More than 3000 NZ registered nurses not valued
More than 3000 NZ registered nurses not valued by Government, say elderly care providers
More than 3000 of New Zealand’s registered nurses caring for the elderly have been offered a mere 1 percent by most district health boards, elderly hospital and residential care providers said today.
Nurses in public hospitals have been offered more than 24 percent but elderly care nurses have been presented with just a 1 percent offer, Residential Care New Zealand (RCNZ) president Simon O’Dowd said.
``The government clearly does not value the services provided to New Zealand's oldest and most vulnerable citizens,’’ he said.
``The district health boards (DHBs) are not funding resthomes and hospitals sufficiently for them to maintain a sustainable service for older people. The offer is pathetic.’’

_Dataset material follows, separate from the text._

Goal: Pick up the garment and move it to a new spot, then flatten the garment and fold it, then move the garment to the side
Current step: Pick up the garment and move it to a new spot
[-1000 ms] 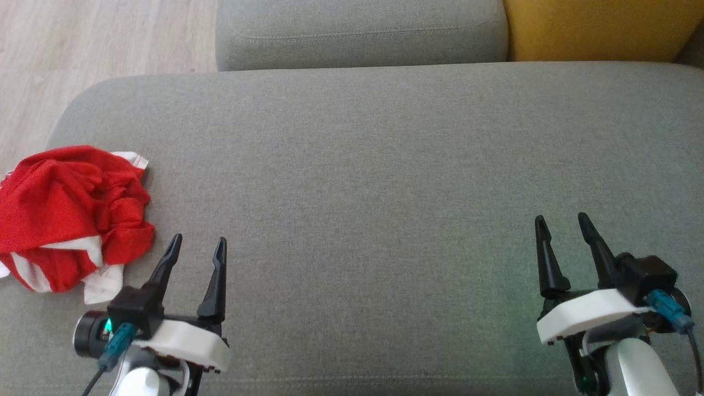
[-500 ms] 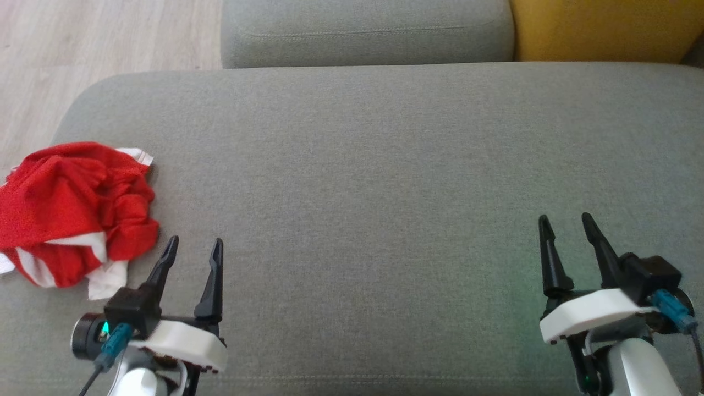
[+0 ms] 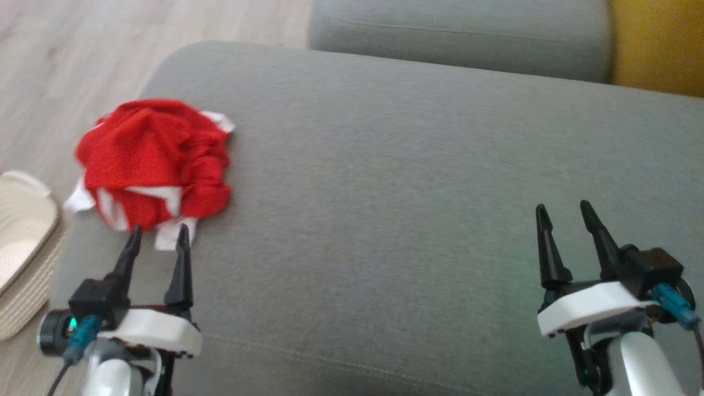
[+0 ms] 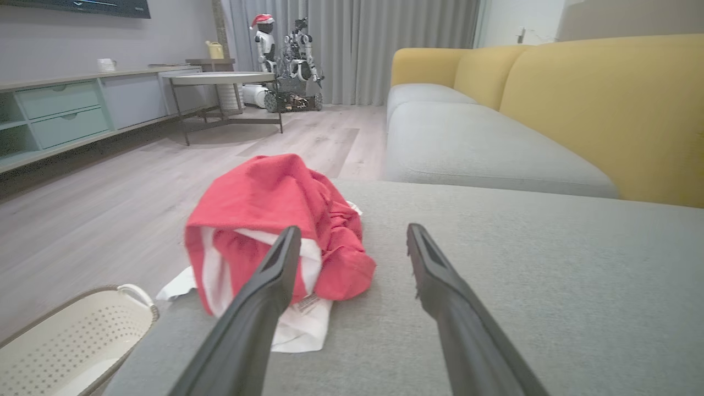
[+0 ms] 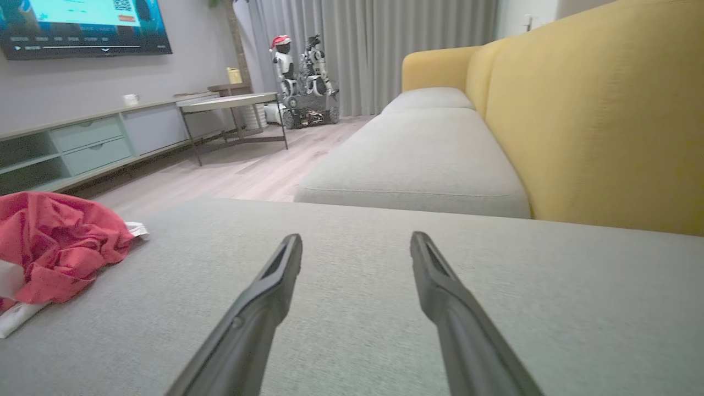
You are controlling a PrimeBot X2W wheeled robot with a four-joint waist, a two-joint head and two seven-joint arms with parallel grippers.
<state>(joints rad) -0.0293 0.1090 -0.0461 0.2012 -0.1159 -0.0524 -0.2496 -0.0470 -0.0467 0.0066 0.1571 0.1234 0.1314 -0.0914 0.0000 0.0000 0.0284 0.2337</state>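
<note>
The garment is a crumpled red and white heap near the left end of the grey sofa cushion. It also appears ahead of the fingers in the left wrist view, garment, and at the left edge in the right wrist view, garment. My left gripper is open, its fingertips just short of the heap's near white edge, nothing between them. Far over on the right side of the cushion, my right gripper stands open and empty above bare fabric.
A cream perforated basket sits on the wooden floor off the cushion's left end, also seen as basket. A second grey cushion and the yellow backrest lie beyond. A low table and another robot stand far off.
The head camera has turned left, so the whole picture shifted right and the basket came into view. My left gripper now points at the garment's near edge, closer than before. Both grippers stay open.
</note>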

The district health boards’ offer affected over 800 aged care providers who employ more than 25,000 staff in resthomes and hospitals.
The DHBs’ offer will affect all nurses who have chosen to work with the elderly. Elderly health care providers said they are committed to passing on the DHBs’ increase to staff.
Mr O’Dowd said the result of last week’s 1 percent proposal meant providers were unable to offer competitive wages, which would attract lower calibre staff.
``The consumer price index rose 2.4 percent last year and we want out staff to be able to maintain their standard of living.
``The overall impact of the 1 percent offer means providers will not be able to afford to employ registered nurses, less qualified staff will deliver care and facilities will close, which impinges on the community.’’
Hospitals are currently under-funded by over 10 percent, rest homes under-funded by over 24 percent and dementia units under-funded by over 25 percent.